Robert Irwin is associated with the Modern Art movement and is best known for his Installation art. Philosophers influence Irwin’s work, such as Maurice Merleau-Ponty’s ideas of engagement and interaction between the physical world and people. Irwin reflects these ideas through his disc installations. From 1967-1969 he worked on this installation, which consists of convex discs made of metal and plastic. The discs hang on a wall and are illuminated by floodlights to create the illusion of no edges. It is a play on light, dark, shadows, and the space in which the discs lie in.

==Inspiration==
The disc installation was born from Robert Irwin’s previous works with lines and dots. He worked with lines (on canvas) from 1957 to 1964, but the “prepositional tendency had the effect of dribbling away the viewer’s presence before the canvas" (Robert Irwin). The lines led to the dots (many dots on a canvas ranging in colors which all met in the center creating the focal point), which he worked with from 1964 to 1967. But something about the dots didn’t sit right with Irwin. He began to question the use of the frame and edges. This led to his manipulation of light, dark, shadow, and the exhibition space, which gave the artwork the ability to “dissolve into its environment.”

==Composition==
Irwin’s intention with the discs was to create a blending between light and dark resulting in an “evenness” while escaping the traditional confinements of a frame. The first experimental discs were made out of a translucent plastic to produce the least amount of contrast between the edges of the disc and the shadow the lights gave off. But it was a trial and error because the discs were too floppy to be used. It took a while searching in California for Irwin to find the right metal shop in downtown Los Angeles that was right for the job. The discs produced by this shop were made of a lightweight aluminum that were shaped by hand with the help of a machine “that consisted of just a soft-shaped steel plate and a drop hammer.” In the later years of Irwin’s work with the discs, he was able to create a plastic disc that wasn’t too floppy.
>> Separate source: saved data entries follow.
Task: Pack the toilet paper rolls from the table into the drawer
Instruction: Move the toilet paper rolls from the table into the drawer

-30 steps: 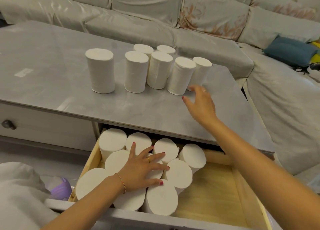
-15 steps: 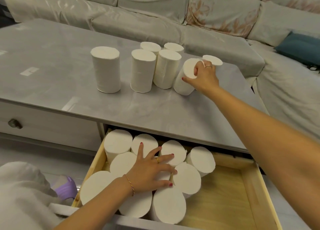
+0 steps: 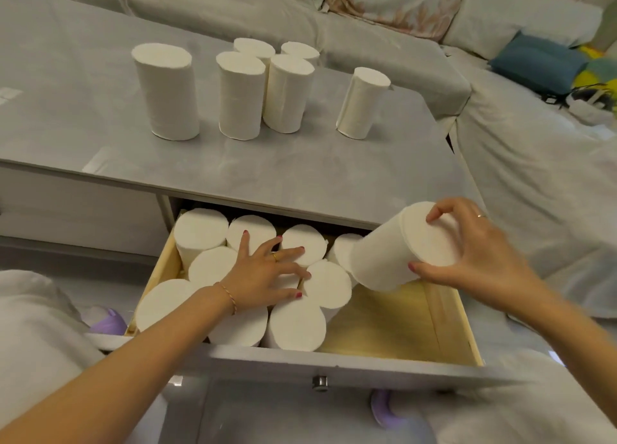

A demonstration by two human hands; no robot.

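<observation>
My right hand [image 3: 480, 263] grips a tilted toilet paper roll [image 3: 394, 253] over the open drawer [image 3: 444, 313]; my left hand [image 3: 263, 276] lies flat, fingers spread, on the packed rolls [image 3: 297, 323]. Six rolls [image 3: 167, 92] stand on the worktop [image 3: 300, 176].

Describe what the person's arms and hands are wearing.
Both forearms are bare, with no sleeves in view. The left hand has a gold ring on one finger and a thin twisted gold bracelet at the wrist. The right hand has a slim ring. Fingernails on both are painted red.
</observation>
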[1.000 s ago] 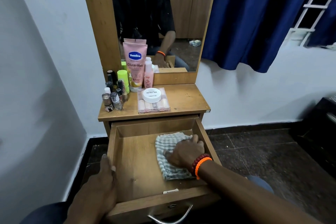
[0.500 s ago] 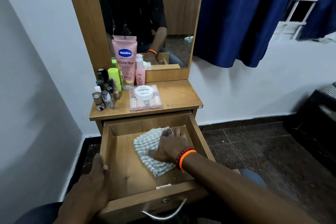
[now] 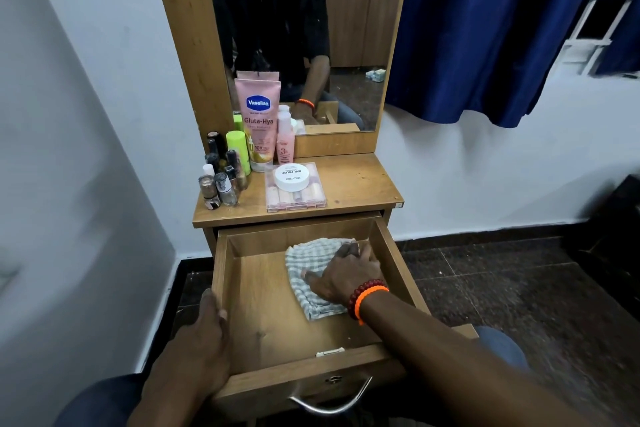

To avoid the floppy problem, he used a double crowning technique which is essentially a bulge within a bulge.

The shape, three-dimensional convex circles, derived from the dot pieces. Irwin wanted them to be circular in order to avoid the corners a square or rectangle would produce. But instead of being flat it needed to be convex to deemphasize the edge. The disc was painted where the disc bulges out (point closest to the viewer) the same color as the wall (point furthest away from the viewer) to give it a floating effect. But the combination of convexity and color made it so the viewer had a difficult time determining whether the disc was convex, concave, or flat. (Originally he painted the discs with dots, but the way they turned out was unsatisfactory. He resorted to a spray painting technique, which allowed for the effect that minimized the visibility of the edge.)

The discs vary in size, but very little. (Examples of diameters: 60 3/8", 54 1/4”, 54”) They stretch out about 20 inches away from the wall.

The lighting needed for the pieces is very specific: “even, ambient, natural daylight, without any artificial supplementation.” But this lighting isn’t easy to obtain in every location, so although there are places that natural light can be used the most common light used is artificial. The artificial lighting consists of two lights on the floor and two lights on the ceiling that beam onto the disc. The shadows created by the disc are projected onto the wall to look like a “rosette of shadow.” At first, an Incandescent light bulb was used, but the yellow it produced was too warm for such a cool color of paint. Irwin moved onto Westinghouse, which was worse than the standard incandescent (in terms of yellowness). He settled on the next bulb, Sylvania, which still produced a small amount of yellow. To solve the problem, a pale blue transparent filter was attached to the bulb resulting in a cool stream of light.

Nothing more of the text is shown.